- Reuters/Jonathan Ernst
- Attorney General Jeff Sessions was questioned by Robert Mueller’s office for several hours last week, according to The New York Times.
- This makes Sessions the first sitting member of President Donald Trump’s Cabinet known to have been interviewed in the special counsel’s Russia investigation.
- Former FBI director James Comey was also interviewed by Mueller’s team last year. Investigators were reportedly interested in the memos he wrote about his interactions with Trump before he was fired.
- Sessions is a key figure because of his contacts with a Russian ambassador during the campaign, his role in Comey’s firing, and his presence at a meeting in which a foreign-policy adviser for the Trump campaign pitched a meeting between Trump and Russian President Vladimir Putin.
Attorney General Jeff Sessions and former FBI director James Comey have been interviewed by Robert Mueller’s team as part of the special counsel’s investigation into Russian election interference and potential obstruction of justice by President Donald Trump, The New York Times reported Tuesday.
A Justice Department spokeswoman confirmed to The Times that Sessions sat down with members of the special counsel’s office last week for several hours with a Washington lawyer, Chuck Cooper, by his side. This makes Sessions the first of Trump’s sitting Cabinet members known to have been interviewed in Mueller’s investigation.
Hours later, it was disclosed that Comey had also been questioned by Mueller’s team last year. Investigators reportedly asked him primarily about the series of personal memos he wrote that documented his interactions with Trump in the months before his firing. One of the notes mentioned that Trump had personally asked Comey to end the investigation into former national security adviser Michael Flynn, stating that Flynn is a “good guy.”
Sessions in March recused himself from taking part in any investigations related to Russian interference in the 2016 election because of previously undisclosed conversations he had with Sergey Kislyak, then-Russia’s ambassador to the US, during the campaign. Sessions’ recusal has been widely reported to be a source of tension between him and Trump.
Sessions was also involved in the firing of Comey in May. Mueller is thought to be investigating whether the firing, as well as actions taken by the executive branch leading up to it, constituted obstruction of justice. By interviewing Sessions and Comey, investigators hope to learn more about how the initially limited inquiry became broadened to include the Trump election campaign’s contacts with Russia and Trump’s potential obstruction of justice.
Sessions was also in the room when George Papadopoulos, a foreign-policy adviser for the Trump campaign, pitched a meeting between Trump and Russian President Vladimir Putin.

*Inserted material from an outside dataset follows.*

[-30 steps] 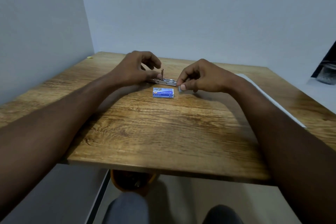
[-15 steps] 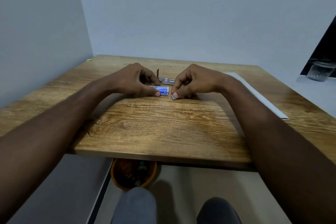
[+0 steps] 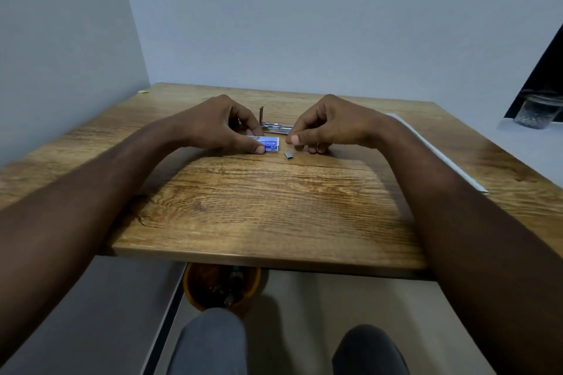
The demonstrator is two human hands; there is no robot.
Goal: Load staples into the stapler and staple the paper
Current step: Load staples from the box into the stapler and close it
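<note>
Left hand (image 3: pixel 222 128) pinching staple box (image 3: pixel 269 144) mid-table (image 3: pixel 274 222). Right hand (image 3: pixel 329 126) curled, pinch closed, contents unclear, above loose staple strip (image 3: pixel 288 155). Open stapler (image 3: pixel 274 126) behind; near edge clear.

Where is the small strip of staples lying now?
In the head view, the staple strip lies loose on the table, just right of the blue staple box and below the right hand.

Left hand (image 3: pixel 225 128) grips staple box (image 3: pixel 268 144); staple strip (image 3: pixel 288 155) lies beside it.

Both forearms reach forward; left hand (image 3: pixel 224 125) and right hand (image 3: pixel 332 125) curled, fingers bent
</note>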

Sessions’ and Comey’s interviews are part of a pattern of investigation
- Win McNamee/Getty
Last year, Mueller had requested a trove of emails and documents from the White House related to Comey’s firing and Sessions’ recusal.
“Earlier reports indicated that Trump exploded when he found out about his recusal,” said Renato Mariotti, a former federal prosecutor. “That could be evidence of his state of mind because it is a highly unusual reaction to a recusal decision.”
Andy Wright, a former associate counsel to former President Barack Obama and former Vice President Al Gore, said the request for these documents “could also be a sign that Mueller is trying to understand Attorney General Sessions’ contacts with Russia, his candor in his security clearance forms and before Congress, and the facts requiring his recusal.”
Mueller has been looking into Trump’s possible obstruction of justice since at least June 2017.
Mueller’s team has also called the former White House chief strategist Steve Bannon to testify before a grand jury, though investigators are expected to interview Bannon privately instead.